B. Gotto : Je suis très admiratif de ces cinéastes belges qui proposent des œuvres plus genrées depuis quelques années. Grâce à ces nouveaux cinéastes, nous n’avons pas à rougir. Ça me rend fier, culturellement, de nos cinéastes, de notre pays. Quelle joie ! Concernant Maldoror, je trouve que c’est un grand film. Je suis né dans la ville où s’est déroulée l’affaire Dutroux et j’y ai grandi. Je suis tellement heureux que ce film existe. C’est magnifique de voir une si grande fresque tournée là où j’ai passé beaucoup de moments de ma vie. Ça m’électrise et ça m’émeut.

Quels sont les artistes (réalisation, interprétation) qui vous inspirent ?

M. Colarusso : Avec les années et la maturité acquise, je dois dire que, parmi les artistes qui m’inspirent énormément, il y a Kevin Costner. En tant qu’acteur, bien sûr, mais surtout en tant que réalisateur ! J’ai aussi de l’admiration pour Steven Spielberg, Tim Burton, Johnny Depp ou encore Tom Hanks, qui, d’une certaine manière, m’ont touché au fil des années à travers leurs films. D’autres également, mais qui ne sont pas liés à la réalisation ou au métier d’acteur.

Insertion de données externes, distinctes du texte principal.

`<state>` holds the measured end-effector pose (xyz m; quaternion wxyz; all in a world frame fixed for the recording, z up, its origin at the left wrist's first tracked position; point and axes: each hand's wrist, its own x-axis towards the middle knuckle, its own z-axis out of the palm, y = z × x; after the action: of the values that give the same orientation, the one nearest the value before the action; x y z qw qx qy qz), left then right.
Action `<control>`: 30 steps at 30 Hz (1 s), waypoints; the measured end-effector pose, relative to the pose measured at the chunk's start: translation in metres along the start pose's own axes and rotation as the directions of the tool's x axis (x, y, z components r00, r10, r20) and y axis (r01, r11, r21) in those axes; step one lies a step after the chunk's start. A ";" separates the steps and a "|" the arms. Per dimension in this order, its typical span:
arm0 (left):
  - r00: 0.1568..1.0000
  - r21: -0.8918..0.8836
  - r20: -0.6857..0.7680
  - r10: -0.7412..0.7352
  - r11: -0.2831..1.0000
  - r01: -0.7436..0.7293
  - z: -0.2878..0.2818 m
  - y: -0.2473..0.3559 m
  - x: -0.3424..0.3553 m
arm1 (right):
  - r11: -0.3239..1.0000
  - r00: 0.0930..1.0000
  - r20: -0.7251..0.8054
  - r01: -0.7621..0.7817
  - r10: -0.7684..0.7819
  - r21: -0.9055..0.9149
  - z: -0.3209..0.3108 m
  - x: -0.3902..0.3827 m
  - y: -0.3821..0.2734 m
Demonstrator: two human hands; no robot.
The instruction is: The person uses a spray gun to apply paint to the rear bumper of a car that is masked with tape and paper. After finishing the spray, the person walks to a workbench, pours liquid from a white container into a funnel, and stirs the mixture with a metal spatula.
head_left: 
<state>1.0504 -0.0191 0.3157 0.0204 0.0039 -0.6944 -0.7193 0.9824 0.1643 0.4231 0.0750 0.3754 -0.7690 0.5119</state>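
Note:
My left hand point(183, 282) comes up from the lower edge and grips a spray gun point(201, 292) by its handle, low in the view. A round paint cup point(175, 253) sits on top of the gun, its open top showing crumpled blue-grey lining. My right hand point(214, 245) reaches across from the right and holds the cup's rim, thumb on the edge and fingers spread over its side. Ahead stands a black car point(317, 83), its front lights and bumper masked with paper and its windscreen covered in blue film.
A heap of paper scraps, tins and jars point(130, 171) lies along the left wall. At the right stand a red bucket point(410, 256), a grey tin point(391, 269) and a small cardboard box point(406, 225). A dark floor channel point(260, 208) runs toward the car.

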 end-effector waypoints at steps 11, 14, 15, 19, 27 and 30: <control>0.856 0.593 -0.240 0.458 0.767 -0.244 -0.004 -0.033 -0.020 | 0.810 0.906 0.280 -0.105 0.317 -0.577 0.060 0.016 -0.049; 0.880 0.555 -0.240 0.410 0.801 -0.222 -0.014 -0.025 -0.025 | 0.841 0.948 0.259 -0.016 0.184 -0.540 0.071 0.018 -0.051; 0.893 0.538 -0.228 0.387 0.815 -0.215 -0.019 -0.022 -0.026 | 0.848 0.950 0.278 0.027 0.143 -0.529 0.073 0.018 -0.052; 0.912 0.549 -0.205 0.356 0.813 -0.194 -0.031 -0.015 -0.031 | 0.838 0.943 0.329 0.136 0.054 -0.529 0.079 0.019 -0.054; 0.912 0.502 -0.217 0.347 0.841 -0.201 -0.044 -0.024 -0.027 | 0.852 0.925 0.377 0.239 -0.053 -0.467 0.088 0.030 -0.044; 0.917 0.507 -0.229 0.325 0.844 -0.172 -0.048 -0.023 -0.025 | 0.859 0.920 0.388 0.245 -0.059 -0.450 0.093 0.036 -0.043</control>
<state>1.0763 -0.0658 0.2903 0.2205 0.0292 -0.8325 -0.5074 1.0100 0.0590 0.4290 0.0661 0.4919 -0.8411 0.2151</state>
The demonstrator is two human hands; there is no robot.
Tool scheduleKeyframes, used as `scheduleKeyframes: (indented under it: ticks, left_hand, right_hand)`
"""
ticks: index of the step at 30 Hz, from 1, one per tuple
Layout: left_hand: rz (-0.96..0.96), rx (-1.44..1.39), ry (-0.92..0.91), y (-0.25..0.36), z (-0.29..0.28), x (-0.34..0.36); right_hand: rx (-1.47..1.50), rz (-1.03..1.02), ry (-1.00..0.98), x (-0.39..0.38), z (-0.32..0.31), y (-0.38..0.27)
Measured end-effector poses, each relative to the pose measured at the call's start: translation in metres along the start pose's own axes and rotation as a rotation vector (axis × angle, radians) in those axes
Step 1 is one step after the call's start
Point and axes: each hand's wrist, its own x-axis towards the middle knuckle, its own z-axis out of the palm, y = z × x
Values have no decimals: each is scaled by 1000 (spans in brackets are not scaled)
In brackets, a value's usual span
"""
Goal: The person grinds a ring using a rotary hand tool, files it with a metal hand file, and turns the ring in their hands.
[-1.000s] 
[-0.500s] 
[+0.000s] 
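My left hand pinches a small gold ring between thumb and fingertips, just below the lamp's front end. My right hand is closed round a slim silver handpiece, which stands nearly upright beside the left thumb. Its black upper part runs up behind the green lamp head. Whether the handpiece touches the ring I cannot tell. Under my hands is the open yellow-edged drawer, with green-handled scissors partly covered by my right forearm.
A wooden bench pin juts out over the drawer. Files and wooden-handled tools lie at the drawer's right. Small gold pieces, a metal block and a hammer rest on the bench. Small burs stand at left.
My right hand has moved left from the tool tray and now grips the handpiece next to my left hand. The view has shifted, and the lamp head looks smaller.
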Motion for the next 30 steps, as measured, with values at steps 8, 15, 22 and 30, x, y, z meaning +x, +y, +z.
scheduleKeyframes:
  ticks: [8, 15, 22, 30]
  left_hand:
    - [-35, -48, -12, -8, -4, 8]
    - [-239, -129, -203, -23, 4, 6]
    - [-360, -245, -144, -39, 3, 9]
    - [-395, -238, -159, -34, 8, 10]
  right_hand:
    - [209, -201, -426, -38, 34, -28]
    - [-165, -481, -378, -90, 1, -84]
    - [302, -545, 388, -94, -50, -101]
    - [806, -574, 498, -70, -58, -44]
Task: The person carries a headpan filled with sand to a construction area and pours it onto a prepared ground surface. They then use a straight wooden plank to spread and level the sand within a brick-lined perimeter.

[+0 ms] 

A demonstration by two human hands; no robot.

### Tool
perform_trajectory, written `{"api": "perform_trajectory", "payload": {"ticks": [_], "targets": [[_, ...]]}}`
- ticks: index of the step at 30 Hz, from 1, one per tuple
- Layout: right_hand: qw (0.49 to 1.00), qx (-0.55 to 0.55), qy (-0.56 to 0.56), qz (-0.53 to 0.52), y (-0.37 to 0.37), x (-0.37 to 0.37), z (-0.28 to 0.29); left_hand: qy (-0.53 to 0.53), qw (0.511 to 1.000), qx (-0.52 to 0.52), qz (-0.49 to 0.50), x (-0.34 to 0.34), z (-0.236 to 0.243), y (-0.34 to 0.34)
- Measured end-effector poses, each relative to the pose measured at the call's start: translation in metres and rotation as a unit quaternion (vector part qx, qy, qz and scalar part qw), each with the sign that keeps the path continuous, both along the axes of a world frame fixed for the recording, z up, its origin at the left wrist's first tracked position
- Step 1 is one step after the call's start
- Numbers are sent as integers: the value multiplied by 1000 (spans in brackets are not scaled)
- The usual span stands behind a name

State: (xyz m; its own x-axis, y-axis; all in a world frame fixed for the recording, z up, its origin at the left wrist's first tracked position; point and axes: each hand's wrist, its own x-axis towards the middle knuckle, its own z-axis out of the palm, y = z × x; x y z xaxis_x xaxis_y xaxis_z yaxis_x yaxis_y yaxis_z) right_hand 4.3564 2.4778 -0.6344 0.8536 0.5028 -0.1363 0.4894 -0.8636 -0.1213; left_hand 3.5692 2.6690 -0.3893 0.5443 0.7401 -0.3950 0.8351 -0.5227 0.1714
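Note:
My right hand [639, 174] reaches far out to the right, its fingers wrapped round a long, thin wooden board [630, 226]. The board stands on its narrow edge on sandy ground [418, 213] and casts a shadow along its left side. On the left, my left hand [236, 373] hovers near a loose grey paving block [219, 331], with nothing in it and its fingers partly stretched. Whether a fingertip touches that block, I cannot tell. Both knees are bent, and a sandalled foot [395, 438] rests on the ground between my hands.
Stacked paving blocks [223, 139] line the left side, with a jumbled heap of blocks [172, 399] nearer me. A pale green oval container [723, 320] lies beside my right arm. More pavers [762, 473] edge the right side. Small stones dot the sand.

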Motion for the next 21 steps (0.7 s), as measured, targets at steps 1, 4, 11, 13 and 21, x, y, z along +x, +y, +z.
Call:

B. Gotto : Fabrice Du Welz est un phare dans la nuit pour moi. Revoir ses films me remet sur le droit chemin. Il en va de même pour Gaspar Noé et son oeuvre, ou encore Zack Snyder, Xavier Dolan, Robert Eggers. Ces gars-là sont sans concessions et ont un style visuel très singulier. C’est inspirant. Beaucoup de films européens me font vibrer, m’ont inspiré, marqué. C’est difficile à définir. Il y a 10 ans, j’ai commencé à me faire une culture ciné. Chaque jour depuis, j’ai découvert plusieurs films par jour. Quelle aventure. Il y a des découvertes qui m’ont véritablement marqué.

Quels sont vos prochains projets à venir ?

M. Colarusso : Actuellement, j’écris mon 2ᵉ court-métrage que j’envisage de tourner dans plusieurs mois, si tout se passe bien. Il sera aussi sombre et psychologique que mon premier court-métrage, Focus, avec toujours cette envie de mener à la réflexion et de partager un message fort.

B. Gotto : Quelque chose d’immensément obscur pour ma part. Iris représente un tournant dans ma filmographie. Cela ne veut pas dire que je vais m’adoucir, loin de là, mais j’ai envie de traiter de choses universelles, noires, humaines, avec une passion palpable. Mais avant ça, un court-métrage réalisé en octobre dernier intitulé Clairvoyance, où pour la première fois je sens que j’ai réussi à toucher du doigt une certaine âpreté malaisante. Quelque chose d’obscur. J’ai beaucoup d’affection pour ce court qui est maintenant indissociable de ma filmographie.